→ Work required: Work out how many lines below contain "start", then write only that number.

→ Data section:
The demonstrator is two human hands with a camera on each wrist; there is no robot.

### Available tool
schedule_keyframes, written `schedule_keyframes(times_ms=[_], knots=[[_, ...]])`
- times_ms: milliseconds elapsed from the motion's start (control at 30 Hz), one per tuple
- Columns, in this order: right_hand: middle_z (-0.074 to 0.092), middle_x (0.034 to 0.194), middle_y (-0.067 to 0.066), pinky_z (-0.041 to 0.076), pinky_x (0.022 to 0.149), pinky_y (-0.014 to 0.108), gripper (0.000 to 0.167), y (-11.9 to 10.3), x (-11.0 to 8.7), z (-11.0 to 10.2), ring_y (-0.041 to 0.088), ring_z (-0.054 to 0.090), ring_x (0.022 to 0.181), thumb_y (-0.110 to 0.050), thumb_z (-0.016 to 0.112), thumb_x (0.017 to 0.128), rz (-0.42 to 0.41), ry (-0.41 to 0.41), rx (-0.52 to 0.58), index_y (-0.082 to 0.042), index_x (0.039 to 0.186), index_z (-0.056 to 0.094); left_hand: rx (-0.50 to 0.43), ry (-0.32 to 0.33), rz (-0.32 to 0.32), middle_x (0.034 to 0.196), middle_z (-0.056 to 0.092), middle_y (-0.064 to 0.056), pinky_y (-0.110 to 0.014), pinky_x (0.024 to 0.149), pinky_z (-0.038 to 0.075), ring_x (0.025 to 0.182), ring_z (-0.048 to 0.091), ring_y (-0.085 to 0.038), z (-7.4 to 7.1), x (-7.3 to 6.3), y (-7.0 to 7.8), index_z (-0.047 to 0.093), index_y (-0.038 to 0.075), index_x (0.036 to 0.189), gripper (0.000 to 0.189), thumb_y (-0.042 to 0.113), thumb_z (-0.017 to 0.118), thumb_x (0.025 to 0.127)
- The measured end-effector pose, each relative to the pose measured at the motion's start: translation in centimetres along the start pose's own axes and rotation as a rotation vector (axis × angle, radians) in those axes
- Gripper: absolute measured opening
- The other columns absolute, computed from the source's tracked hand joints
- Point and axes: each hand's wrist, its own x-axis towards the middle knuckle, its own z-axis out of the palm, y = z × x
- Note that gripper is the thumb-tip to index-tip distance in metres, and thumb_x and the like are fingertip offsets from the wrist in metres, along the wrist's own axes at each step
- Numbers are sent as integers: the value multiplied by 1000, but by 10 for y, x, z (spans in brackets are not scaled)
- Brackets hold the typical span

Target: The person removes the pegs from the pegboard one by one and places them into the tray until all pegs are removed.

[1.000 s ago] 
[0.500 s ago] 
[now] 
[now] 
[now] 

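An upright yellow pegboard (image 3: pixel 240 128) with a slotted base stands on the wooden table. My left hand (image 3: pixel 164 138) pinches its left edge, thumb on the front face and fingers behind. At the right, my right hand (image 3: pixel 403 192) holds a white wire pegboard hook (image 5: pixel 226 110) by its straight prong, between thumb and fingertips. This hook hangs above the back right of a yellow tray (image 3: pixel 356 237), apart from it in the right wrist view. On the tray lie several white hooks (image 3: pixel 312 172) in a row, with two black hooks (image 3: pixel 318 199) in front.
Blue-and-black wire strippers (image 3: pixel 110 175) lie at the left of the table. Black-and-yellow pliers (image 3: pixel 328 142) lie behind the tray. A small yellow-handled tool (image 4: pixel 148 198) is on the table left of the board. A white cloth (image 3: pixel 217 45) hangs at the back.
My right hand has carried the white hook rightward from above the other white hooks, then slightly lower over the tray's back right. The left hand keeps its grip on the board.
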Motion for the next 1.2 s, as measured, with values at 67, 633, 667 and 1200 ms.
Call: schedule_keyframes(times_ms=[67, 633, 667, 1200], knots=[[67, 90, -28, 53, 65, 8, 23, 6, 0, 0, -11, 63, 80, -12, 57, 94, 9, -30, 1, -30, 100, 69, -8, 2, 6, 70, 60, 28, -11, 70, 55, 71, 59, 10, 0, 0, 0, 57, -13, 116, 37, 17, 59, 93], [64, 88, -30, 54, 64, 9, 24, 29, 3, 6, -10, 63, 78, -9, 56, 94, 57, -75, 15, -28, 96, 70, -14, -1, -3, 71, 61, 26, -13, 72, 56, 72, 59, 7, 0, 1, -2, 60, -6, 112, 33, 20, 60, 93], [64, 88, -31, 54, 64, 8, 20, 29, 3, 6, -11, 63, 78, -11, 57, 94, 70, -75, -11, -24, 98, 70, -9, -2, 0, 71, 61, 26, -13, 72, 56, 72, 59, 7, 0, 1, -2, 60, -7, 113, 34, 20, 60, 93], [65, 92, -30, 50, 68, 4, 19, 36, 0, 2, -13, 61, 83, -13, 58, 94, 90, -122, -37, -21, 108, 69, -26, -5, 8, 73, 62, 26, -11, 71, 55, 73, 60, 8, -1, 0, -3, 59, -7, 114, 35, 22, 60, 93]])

→ Exercise answer: 2